113. Triode

The force of the electric current flowing through the electron tube is very much dependent on the density of the space charge of the electron cloud located directly near the cathode. Therefore, it is easier to control the electric current using additional electrodes located in this area. When a potential difference is created between the additional electrodes and the cathode, an electric field is created which has a strong influence on the space charge and therefore on the number of electrons reaching the anode.
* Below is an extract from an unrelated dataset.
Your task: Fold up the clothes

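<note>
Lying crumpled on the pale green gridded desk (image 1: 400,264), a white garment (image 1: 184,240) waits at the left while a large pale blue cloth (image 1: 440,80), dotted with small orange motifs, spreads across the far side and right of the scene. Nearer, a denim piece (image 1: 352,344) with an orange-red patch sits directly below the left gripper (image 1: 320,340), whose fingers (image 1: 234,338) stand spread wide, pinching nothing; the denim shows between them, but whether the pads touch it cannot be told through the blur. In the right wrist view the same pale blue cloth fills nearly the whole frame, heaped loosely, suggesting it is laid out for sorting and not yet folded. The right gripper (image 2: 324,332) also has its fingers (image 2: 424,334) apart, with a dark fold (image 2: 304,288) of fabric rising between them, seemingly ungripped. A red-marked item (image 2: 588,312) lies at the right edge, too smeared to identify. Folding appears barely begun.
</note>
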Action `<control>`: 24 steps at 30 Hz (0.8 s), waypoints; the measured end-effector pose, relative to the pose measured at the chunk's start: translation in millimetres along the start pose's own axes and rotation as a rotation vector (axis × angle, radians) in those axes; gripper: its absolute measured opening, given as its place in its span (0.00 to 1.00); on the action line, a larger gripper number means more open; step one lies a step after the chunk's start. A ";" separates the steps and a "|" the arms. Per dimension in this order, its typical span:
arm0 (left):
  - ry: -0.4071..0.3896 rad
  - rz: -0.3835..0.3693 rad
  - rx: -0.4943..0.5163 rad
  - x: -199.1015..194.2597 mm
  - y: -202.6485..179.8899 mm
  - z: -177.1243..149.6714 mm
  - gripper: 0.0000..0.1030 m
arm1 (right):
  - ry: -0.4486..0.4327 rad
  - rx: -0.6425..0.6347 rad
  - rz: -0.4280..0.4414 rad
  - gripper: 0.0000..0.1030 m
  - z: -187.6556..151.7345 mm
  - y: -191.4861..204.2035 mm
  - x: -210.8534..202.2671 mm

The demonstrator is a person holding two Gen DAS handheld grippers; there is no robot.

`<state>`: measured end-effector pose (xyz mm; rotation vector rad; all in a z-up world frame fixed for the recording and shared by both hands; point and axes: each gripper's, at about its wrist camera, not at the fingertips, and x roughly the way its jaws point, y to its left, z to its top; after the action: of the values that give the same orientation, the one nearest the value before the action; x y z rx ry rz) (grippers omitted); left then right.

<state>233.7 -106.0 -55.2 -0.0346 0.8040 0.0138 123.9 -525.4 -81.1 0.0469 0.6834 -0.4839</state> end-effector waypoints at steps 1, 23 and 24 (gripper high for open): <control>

The simplest tube of this type is the triode - a three-electrode electron tube. The triode has one additional electrode - the grid. It is placed between cathode and anode much closer to the cathode. The name itself indicates that this electrode is not solid and therefore it transmits electrons flying from cathode to anode.

In most electronic tubes, the grid is a wire frame in the form of a round or oval screw line, fixed on racks (fig. 1). The triode symbol is shown in figure 2.

Among the voltamper characteristics of the triode, the most interesting is the dependence of the anode current \(I_a\) (electric current through the tube) on the grid voltage \(U_g\) (potential difference between the grid and the cathode). A typical grid characteristic of the triode at constant anode voltage (potential difference between the anode and the cathode) is shown in figure 3. This characteristic can be obtained using the circuit shown in figure 4. It can be seen from the characteristic that electric current passes through the tube even at negative potential on the grid.

The anode current stops (the tube is locked) if the potential on the grid is less than a certain value depending on the tube device and the anode voltage. The voltage between the grid and cathode at which the tube is locked is called the closing voltage.

When working triodes in various radio engineering devices, a straight line section of the voltamper characteristic is particularly valuable. In this section, the same increments \(~ \Delta{I_a}\) anode current are obtained at the same increments \(U_g\) grid voltage. If we wanted to change the anode current to the same value by changing the anode voltage at a constant grid voltage, the \(U_a\) increments in absolute value would have to be many times greater than the corresponding \(U_g\) increments. This property of the triode allows its use in tube amplifiers and generators.